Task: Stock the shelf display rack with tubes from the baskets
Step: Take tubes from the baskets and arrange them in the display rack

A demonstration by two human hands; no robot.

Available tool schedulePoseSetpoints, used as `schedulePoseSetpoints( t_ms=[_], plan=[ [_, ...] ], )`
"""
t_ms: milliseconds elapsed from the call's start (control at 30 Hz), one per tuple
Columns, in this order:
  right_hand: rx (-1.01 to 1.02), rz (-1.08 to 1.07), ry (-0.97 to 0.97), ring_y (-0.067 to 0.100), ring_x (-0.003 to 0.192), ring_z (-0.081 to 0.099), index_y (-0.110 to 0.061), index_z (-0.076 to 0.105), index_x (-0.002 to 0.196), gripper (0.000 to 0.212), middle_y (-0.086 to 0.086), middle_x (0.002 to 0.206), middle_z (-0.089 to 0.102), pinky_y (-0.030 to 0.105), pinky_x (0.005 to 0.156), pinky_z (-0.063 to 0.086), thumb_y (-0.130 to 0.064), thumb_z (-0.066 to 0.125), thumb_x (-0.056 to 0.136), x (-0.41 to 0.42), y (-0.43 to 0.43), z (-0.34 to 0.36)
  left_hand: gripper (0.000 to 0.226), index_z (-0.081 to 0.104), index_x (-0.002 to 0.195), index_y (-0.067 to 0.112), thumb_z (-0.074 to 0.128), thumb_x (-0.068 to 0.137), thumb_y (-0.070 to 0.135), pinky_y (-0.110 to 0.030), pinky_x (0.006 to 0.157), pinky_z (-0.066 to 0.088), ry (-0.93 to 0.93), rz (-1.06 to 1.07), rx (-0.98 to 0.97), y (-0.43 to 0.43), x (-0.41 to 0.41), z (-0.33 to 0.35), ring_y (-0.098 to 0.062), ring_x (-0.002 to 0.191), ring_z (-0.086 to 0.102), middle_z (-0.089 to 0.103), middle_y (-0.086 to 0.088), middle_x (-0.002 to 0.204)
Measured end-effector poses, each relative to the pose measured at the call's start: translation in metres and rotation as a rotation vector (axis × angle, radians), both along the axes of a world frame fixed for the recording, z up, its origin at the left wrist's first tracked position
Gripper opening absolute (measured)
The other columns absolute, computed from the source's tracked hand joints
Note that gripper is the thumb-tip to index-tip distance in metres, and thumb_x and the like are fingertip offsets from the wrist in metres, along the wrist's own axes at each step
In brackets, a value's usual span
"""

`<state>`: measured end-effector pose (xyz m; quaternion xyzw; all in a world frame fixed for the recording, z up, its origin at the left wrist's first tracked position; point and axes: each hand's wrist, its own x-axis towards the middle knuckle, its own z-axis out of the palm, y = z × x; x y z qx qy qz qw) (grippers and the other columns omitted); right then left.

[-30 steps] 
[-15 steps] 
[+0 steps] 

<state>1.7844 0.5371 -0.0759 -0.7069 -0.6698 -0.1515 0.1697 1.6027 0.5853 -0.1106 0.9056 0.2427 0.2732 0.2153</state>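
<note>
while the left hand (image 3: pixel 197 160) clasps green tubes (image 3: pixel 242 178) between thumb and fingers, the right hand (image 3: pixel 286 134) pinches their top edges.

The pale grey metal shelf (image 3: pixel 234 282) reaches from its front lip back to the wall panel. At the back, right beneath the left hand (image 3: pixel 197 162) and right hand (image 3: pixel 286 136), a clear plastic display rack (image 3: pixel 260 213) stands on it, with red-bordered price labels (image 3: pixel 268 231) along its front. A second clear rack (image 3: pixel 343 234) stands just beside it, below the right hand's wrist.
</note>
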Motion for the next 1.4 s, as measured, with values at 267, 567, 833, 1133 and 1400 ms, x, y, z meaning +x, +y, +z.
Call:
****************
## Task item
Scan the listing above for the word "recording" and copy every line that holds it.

## Answer below
Measured end-effector poses, each relative to the pose measured at the call's start: translation in metres and rotation as a rotation vector (axis × angle, radians), both along the axes of a world frame fixed for the recording, z up, its origin at the left wrist's first tracked position
`<state>`: measured end-effector pose (xyz m; quaternion xyzw; all in a world frame fixed for the recording, z up, its origin at the left wrist's first tracked position; point and axes: each hand's wrist, its own x-axis towards the middle knuckle, its own z-axis out of the palm, y = z × x; x y z qx qy qz qw) (grippers and the other columns omitted); right then left.

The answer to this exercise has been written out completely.